Et c’est dans le registre tout proche du thème du voyage et des déplacements que sont décrits (dans « Camins i Senderols ») les efforts soutenus d’un groupe de marcheurs expérimentés, acharnés à reconstituer et à entretenir les voies locales et ancestrales de circulation, de contribuer à retracer les axes de passages multi-centenaires reliant entre eux les territoires voisins, y compris avec le versant sud de la frontière, à restaurer les vieilles cabanes de berger pour en faire des refuges modernes, et à ouvrir aux randonneurs de tous niveaux d’excellents itinéraires sécurisés.

Cette même ardeur, c’est à leur manière que d’autres acteurs l’ont manifestée pour préserver et valoriser le patrimoine. Il est ainsi de Marcel et Emile Leguiel, dont un hommage filial et particulièrement mérité est rendu ici, qui ont enrichi de leurs travaux la culture locale et régionale et qu’accompagne une bibliographie fournie et illustrée. C’est dans ce même esprit que sont présentés dans la rubrique « Activités patrimoniales » en fin de revue, deux ouvrages récents, l’un sur les eaux de La Preste, connues depuis l’époque romaine, l’autre sur la « mémoire des maisons de Prats de Mollo », et que vient de s’ouvrir un chantier prometteur sur les « échanges commerciaux pratéens » entre les deux guerres.

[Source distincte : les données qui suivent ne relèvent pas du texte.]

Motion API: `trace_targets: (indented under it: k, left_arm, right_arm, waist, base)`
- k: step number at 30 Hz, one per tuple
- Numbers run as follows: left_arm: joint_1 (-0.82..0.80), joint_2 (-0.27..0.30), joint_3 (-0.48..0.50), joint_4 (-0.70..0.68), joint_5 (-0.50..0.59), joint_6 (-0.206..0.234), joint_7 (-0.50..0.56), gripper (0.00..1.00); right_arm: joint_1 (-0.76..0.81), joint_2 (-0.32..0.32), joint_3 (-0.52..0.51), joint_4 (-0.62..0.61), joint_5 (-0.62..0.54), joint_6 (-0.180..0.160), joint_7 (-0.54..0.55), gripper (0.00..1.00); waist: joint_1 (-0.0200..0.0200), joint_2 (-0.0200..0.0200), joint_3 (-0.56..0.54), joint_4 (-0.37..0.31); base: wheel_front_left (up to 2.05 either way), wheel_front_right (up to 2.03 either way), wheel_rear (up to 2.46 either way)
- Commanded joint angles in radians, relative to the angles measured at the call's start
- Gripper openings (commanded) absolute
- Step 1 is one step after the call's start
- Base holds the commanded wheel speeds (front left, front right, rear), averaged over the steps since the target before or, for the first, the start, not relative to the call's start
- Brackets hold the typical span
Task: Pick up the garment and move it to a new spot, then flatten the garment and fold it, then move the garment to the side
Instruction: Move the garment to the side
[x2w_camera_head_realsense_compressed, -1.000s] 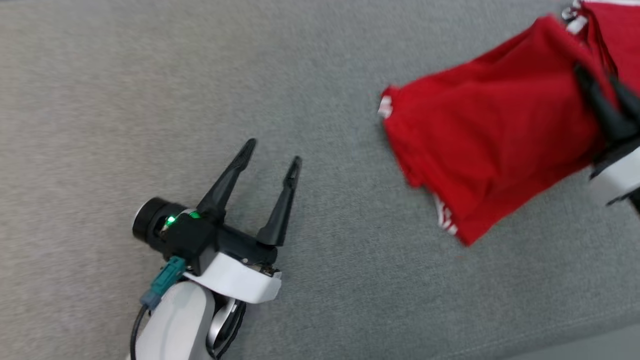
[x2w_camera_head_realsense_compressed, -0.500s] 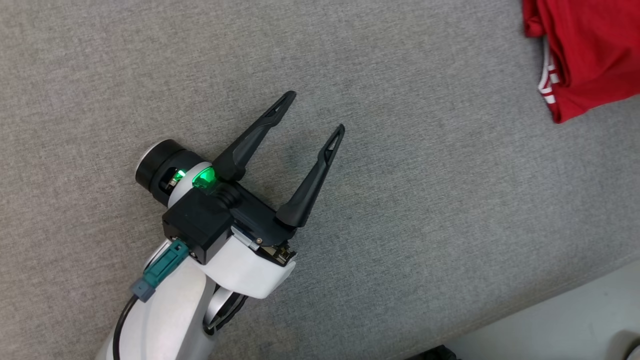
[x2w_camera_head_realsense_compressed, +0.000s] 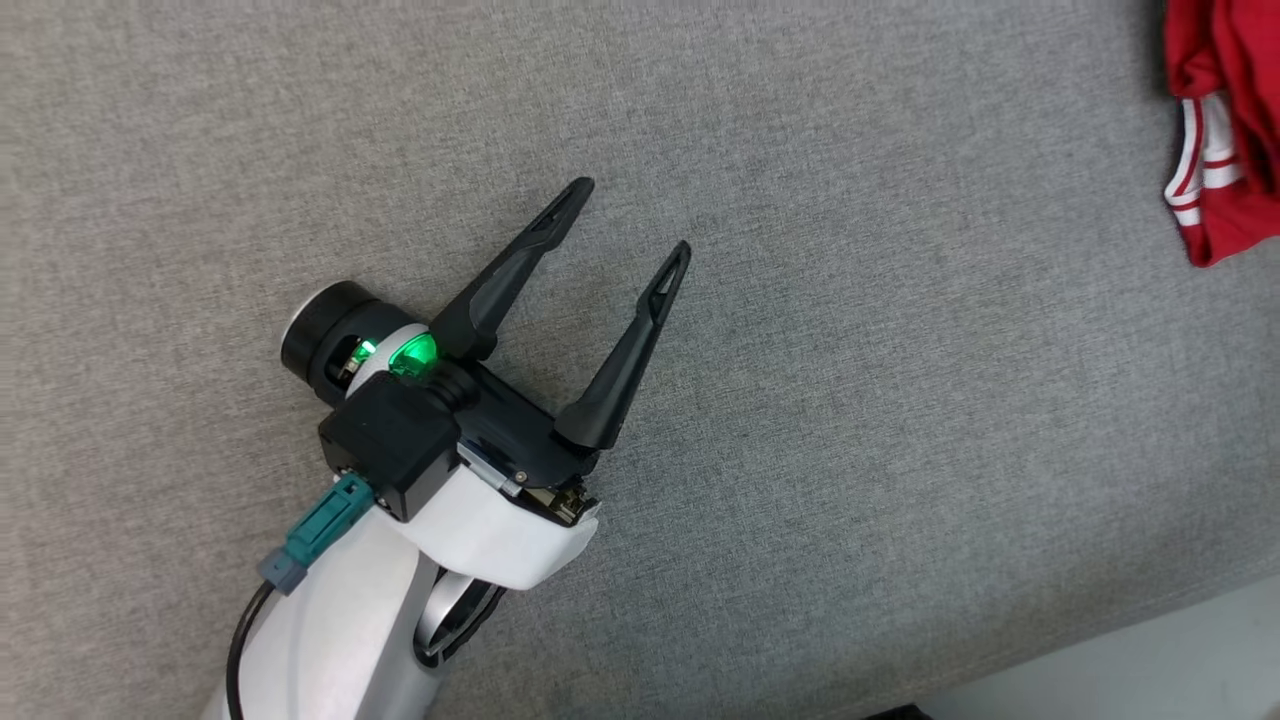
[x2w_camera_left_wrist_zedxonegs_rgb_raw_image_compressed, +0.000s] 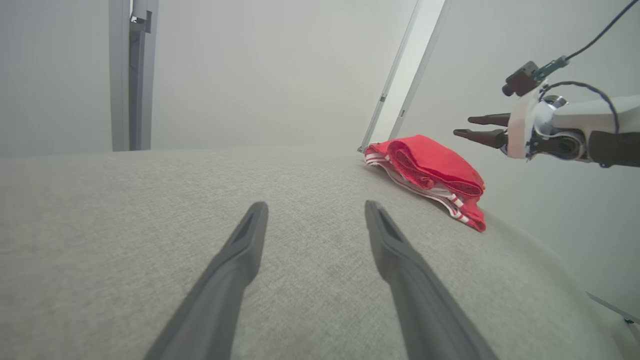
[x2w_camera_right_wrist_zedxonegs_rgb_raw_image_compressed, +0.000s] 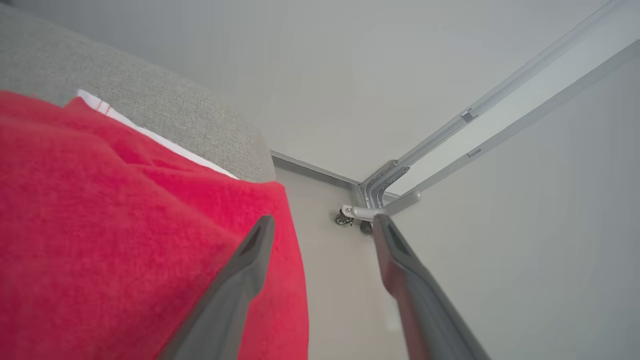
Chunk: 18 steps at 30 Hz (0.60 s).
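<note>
Red garment (x2w_camera_left_wrist_zedxonegs_rgb_raw_image_compressed: 425, 162) lies folded and bunched at right edge of grey fabric surface (x2w_camera_head_realsense_compressed: 900, 400). R gripper (x2w_camera_left_wrist_zedxonegs_rgb_raw_image_compressed: 462, 126) hangs over that same edge, just above garment, fingers spread, holding nothing. L gripper (x2w_camera_head_realsense_compressed: 632, 215) is low over surface's mid area, well apart from garment, fingers spread wide, empty.

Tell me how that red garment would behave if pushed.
Probably floppy: the red garment lies in soft, uneven folds. Pushed, it would likely bunch rather than slide on the textured gray surface. It looks thin, so probably light.
</note>
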Motion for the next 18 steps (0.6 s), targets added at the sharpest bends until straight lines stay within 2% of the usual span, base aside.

Et pour se rassurer sur les dangers annoncés d’un « défaut de mémoire » ou de tétanisation des esprits, pour ne pas douter de la capacité de la population à y résister, il suffit de se reporter, dans les dernières pages de la revue, au programme des « évènements et manifestations » de l’année écoulée, reflet de l’intensité et de la diversité de la vie patrimoniale de la cité, comme de l’attachement de ses habitants à leur histoire, de leur motivation et de leur implication.